• _Exercise directions_
Filter the entries beneath this task, copying only the lines that hold the word "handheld".

Stored entries:
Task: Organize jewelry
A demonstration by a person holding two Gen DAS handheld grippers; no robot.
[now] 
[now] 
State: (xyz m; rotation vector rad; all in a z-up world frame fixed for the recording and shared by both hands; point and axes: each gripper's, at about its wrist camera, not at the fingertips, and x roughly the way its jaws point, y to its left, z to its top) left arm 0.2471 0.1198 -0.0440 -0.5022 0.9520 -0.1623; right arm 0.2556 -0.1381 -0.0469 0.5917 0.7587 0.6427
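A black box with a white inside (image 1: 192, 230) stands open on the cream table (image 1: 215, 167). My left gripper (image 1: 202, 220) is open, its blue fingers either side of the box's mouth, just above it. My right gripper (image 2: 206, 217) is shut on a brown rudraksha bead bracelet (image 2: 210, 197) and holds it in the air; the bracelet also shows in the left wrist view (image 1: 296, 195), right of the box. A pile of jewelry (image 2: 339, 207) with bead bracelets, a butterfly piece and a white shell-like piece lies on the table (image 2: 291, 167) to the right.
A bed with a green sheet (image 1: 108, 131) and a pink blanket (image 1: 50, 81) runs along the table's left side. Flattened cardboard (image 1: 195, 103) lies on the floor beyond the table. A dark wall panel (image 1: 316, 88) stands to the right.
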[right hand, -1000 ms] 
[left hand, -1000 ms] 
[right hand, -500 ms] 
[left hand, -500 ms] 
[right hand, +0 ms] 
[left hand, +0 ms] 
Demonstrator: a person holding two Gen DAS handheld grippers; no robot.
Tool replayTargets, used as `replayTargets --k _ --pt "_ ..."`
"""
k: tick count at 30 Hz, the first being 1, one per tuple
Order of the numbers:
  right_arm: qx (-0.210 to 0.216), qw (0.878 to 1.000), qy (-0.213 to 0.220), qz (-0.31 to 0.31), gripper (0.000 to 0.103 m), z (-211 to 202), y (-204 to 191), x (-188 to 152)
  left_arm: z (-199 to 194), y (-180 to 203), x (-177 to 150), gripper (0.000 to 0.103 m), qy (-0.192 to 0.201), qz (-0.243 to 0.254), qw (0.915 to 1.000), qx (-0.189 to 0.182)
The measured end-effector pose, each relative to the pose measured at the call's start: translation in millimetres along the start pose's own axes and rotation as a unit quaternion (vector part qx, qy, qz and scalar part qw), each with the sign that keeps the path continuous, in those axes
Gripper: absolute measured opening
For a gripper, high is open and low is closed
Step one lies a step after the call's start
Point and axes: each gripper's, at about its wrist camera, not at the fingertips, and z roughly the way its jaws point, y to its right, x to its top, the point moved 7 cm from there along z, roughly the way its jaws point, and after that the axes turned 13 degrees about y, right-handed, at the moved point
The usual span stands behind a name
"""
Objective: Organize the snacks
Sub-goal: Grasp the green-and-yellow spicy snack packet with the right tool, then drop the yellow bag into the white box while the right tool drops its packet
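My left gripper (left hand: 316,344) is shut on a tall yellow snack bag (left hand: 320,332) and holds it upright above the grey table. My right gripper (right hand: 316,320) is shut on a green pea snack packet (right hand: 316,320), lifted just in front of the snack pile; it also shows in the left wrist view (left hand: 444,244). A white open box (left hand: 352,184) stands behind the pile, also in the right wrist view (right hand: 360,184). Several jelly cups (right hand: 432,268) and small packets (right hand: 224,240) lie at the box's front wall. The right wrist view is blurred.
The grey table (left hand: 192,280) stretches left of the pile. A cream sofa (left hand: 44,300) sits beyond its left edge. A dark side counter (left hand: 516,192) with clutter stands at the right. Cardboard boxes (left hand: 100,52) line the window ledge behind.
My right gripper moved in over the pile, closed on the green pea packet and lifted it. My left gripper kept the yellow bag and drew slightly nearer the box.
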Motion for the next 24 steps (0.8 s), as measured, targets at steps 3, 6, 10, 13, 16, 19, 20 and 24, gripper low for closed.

• _Result for this exercise_
A demonstration by a person holding two Gen DAS handheld grippers; no robot.
Demonstrator: a person holding two Gen DAS handheld grippers; no robot.

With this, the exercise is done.